1. As proposed by Christine Walter, Bilder erzählen! Positionen inszenierter Fotografie: Eileen Cowin, Jeff Wall, Cindy Sherman, Anna Gaskell, Sharon Lockhart, Tracey Moffatt, Sam Taylor-Wood (Weimar: VDG 2002), p. 22.
2. A.D. Coleman, ‘The Directorial Mode. Notes toward a definition’, in Artforum International, no. 1, vol. 15, September 1976, pp. 55–61. The later exhibition Fabricated to be photographed (1979) at the Museum of Modern Art in San Francisco, curated by Van Deren Coke, initiated the theoretical discourse.
3. Coleman differentiated between documentary (e.g. ‘straight photography’), interpretive (e.g. ‘street photography’) and intervening/staged photography (e.g. still lifes, studio photography or portraits).
4. Walter states that Hollywood had a great impact on establishing these photographic concepts in the USA. Walter, Bilder erzählen! Positionen inszenierter Fotografie, p. 14.
5. Ibid., p. 25.
6. Roland Barthes, Camera lucida, reflections on photography (New York: Hill and Wang 1981) [Paris 1980], pp. 76ff.
7. Henri Cartier-Bresson, The decisive moment (New York: Simon & Schuster, 1952) [Paris 1952].
8. Gerhard Lischka, ‘Du bist dein Ebenbild. Klauke ist sein Ebenbild’ in Kunstforum International, vol. 88, 1987, pp. 204 –240, 218.

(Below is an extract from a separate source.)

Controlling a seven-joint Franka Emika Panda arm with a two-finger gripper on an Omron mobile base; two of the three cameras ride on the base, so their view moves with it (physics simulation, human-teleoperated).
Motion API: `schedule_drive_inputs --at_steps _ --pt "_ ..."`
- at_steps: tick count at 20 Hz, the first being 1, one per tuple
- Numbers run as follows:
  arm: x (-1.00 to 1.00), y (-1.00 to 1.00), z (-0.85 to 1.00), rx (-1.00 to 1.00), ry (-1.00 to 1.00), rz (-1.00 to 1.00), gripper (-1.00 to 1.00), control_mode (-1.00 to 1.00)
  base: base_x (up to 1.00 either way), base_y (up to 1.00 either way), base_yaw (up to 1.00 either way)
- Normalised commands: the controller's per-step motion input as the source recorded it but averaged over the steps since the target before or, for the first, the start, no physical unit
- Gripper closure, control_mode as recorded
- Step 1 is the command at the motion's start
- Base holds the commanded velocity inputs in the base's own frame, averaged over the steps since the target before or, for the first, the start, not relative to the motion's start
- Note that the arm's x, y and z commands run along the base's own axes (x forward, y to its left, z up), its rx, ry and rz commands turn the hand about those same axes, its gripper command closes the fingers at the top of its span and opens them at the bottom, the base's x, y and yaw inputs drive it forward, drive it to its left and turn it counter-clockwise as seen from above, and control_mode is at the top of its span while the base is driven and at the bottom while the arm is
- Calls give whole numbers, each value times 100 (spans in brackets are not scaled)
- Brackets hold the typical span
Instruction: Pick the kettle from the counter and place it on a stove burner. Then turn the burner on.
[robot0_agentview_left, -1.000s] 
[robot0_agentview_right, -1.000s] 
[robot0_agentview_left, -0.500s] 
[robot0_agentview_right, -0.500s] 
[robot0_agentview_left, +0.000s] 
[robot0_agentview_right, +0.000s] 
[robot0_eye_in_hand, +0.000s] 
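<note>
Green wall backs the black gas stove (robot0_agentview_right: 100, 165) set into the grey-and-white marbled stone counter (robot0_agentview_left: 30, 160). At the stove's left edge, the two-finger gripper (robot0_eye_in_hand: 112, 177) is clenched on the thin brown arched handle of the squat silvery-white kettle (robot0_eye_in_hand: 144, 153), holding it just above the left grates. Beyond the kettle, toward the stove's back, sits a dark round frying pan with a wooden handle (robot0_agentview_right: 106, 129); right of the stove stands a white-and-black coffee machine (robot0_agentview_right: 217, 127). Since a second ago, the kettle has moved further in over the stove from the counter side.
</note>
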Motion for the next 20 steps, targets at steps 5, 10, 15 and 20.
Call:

9. Harry Shunk, John Kender and Charles Wilp; cf. David Green and Johanna Lowry, ‘Splitting the Index. Time, Object, and Photography of Joseph Beuys and Yves Klein’ in Sculpture and Photography. Envisioning the Third Dimension, ed. Geraldine A. Johnson (Cambridge MA: Cambridge University Press, 1998), pp. 148–165.
10. Peter Weibel, ‘Klaukes Kunst zwischen subversiver Körperpolitik und performativen Akten’ in Absolute Windstille. Jürgen Klauke – Das fotografische Werk (Ostfildern: Hatje Cantz, 2001), pp. 51–69, 65.
11. André Malraux: The Psychology of Art: The Museum without Walls. (London: A. Zwemmer, 1949) [Paris 1947].
12. Walter Benjamin, ‘The Work of Art in the Age of Mechanical Reproduction’, in Illuminations: Essays and reflections, trans. H. Zohn (New York: Schocken, 1968), pp. 217–252. [Paris 1935].
13. Geraldine A. Johnson, ‘Sculpture and Photography. Envisioning the Third Dimension’, in Sculpture and Photography: Envisioning the Third Dimension (Cambridge MA: Cambridge University Press, 1999) pp. 1–19, 4.
14. Deborah Bürgel, ‘Heroes of Everyday Life’, in Tamara Lorenz – so oder so. Foto- und Videoarbeiten 2004-2007, ed. Andy Lim (Cologne: Darling Publications, 2008), pp. 61–64, 62.